- Born: January 22, 1812 Russellville, Kentucky, U.S.
- Died: October 16, 1884 (aged 72) New York City, U.S.
- Resting place: Mount Olivet Cemetery
- Occupation: Businessman
- Children: 4 sons and 1 daughter
- Allegiance: Confederate States of America (1861–1865)
- Branch: Confederate States Army United States Army
- Service years: 1861–1862
- Rank: Quartermaster (CSA)

= Vernon K. Stevenson =

American businessman (1812–1884)

Vernon K. Stevenson (January 22, 1812 - October 16, 1884) was an American businessman. He served as the president of the Nashville and Chattanooga Railway for 25 years, and as the president of the Southern Pacific Railroad. He was a real estate investor in Manhattan, New York City.

==Early life==
Stevenson was born on January 22, 1812, in Russellville, Kentucky. He had three brothers, Maxwell, Volney and Leander Douglas. His sisters were Eleanor (m. Godfrey M. Fogg) Julia Emily (m. Dr. John Arnold Crowdus, Lemuel Swearengin), and Harriet J. (m. Patrick Boisseau) He moved to Nashville, Tennessee, in 1831.
Stevenson's mother Eleanor Sharp was the sister of Congressman and Kentucky Attorney General and State Legislator Solomon Porcius Sharp was assassinated in 1835 in what became known as The Kentucky Tragedy.

==Career==
Stevenson began his career as a clerk in a dry goods store in Nashville. He later became head manager, and he invested in a store with his brother Volney.

Stevenson was the founder of the Nashville and Chattanooga Railway in 1848. To fundraise for its construction, Stevenson sold stocks to investors in Nashville and Charleston, South Carolina. Stevenson built the railroad with iron-rails from London thanks to George Peabody. It was completed in 1854, and Stevenson served as its president. He hired Edmund William Cole as superintendent in 1857, and Stevenson became "a kind of co-president, or president ex officio."

Stevenson was elected as the "president" of the board of directors of the Winchester and Alabama Railroad in Winchester, Tennessee, in 1857.

In 1861, at the outset of the American Civil War of 1861–1865, Stevenson was appointed as the quartermaster for the Confederate States Army by General Albert Sidney Johnston. Shortly after the evacuation of Nashville in February 1862, he moved to Murfreesboro, where he managed a portion of the tracks. However, the vast majority of the railroad was taken over by the Union Army. Stevenson sold the railroad to August Belmont in 1880, and it merged with the Louisville and Nashville Railroad.

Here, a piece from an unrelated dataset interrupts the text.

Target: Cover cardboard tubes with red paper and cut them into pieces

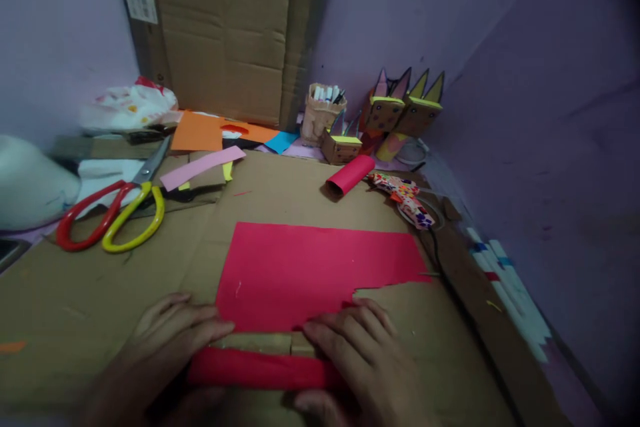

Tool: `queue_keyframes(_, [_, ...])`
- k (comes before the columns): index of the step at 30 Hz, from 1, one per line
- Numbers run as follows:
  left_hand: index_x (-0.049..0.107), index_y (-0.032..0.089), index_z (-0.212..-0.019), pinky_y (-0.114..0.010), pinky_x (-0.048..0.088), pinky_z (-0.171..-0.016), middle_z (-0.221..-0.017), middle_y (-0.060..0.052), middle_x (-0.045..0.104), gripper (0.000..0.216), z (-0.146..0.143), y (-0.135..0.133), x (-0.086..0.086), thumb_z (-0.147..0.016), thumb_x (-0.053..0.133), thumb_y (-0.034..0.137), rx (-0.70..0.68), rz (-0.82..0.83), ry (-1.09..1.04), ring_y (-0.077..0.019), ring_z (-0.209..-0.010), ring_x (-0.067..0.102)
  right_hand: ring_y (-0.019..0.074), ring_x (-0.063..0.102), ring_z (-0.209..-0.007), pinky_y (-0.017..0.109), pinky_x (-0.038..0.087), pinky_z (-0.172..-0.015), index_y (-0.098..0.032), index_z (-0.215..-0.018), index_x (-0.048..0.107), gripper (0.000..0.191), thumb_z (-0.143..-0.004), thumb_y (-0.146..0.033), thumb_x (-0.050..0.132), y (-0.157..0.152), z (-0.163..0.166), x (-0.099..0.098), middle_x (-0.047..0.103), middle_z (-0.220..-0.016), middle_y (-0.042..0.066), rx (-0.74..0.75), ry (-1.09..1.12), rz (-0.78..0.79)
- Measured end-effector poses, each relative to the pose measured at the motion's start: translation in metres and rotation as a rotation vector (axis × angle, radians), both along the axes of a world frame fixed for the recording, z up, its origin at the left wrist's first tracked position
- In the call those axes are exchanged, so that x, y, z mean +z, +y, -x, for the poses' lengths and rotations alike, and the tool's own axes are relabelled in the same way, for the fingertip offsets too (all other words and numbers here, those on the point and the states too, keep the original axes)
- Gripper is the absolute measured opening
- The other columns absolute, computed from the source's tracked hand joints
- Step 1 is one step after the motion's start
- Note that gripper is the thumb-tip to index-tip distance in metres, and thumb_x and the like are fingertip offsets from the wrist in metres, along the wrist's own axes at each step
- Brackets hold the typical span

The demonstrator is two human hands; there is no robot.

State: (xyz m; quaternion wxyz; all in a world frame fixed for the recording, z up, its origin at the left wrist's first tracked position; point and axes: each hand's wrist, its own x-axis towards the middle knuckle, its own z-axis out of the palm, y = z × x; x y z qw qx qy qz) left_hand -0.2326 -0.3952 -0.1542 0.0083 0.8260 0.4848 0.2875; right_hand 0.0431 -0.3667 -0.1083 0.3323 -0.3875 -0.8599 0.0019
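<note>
A brown cardboard tube (253, 343) lies crosswise at the near edge of a red paper sheet (300, 267). The near part of the paper is folded up over the tube's front side as a red band (265, 371). My left hand (173, 343) grips the tube's left end, fingers over the top and thumb below. At the other end, my right hand (363, 350) holds it the same way, its fingertips resting on the paper. The sheet lies flat beyond the tube, with a ragged notch cut from its right near corner. Both tube ends are hidden by my hands.
Scissors (143, 180) with red and yellow handles lie left. A rolled red tube (351, 175) sits behind the sheet, beside a flower-patterned glue gun (400, 195) with a black cord. Markers (510, 290) line the right wall. Cardboard figures (385, 113) and a pen cup (323, 113) stand behind.
</note>
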Motion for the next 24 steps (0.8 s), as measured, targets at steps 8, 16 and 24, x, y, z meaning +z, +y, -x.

After the war, Stevenson moved to New York City and invested in real estate in uptown Manhattan. He was the owner of 44 Broadway, rented by the Standard Oil Company.

==Personal life, death and legacy==
Stevenson's first wife was Maria L. Bass and they had one son Hugh Stevenson. His second wife was Elizabeth (Bessie) they had one son, Vernon King Stevenson Jr. Elizabeth was the daughter of John Childress who owned a farm near the modern-day campus of Vanderbilt University. His third wife was the daughter of surgeon Paul F. Eve. Stevenson had two sons and one daughter with her, Paul Eve Stevenson, Maxwell Stevenson, and Eloise Stevenson.

Stevenson resided at 59th Street and 10th Avenue in Manhattan, New York City, and he was a member of the Manhattan Club. He was worth $5 million by 1884.

Stevenson was a donor to the Democratic Party. He supported Andrew Jackson and Stephen A. Douglas, and he was friends with James K. Polk and John C. Calhoun.

Stevenson died on October 16, 1884, in New York City. He was buried in Mount Olivet Cemetery in Nashville. His tomb was designed as "an exact replica of Napoleon's tomb in Paris."

Stevenson, Alabama was named in his honor.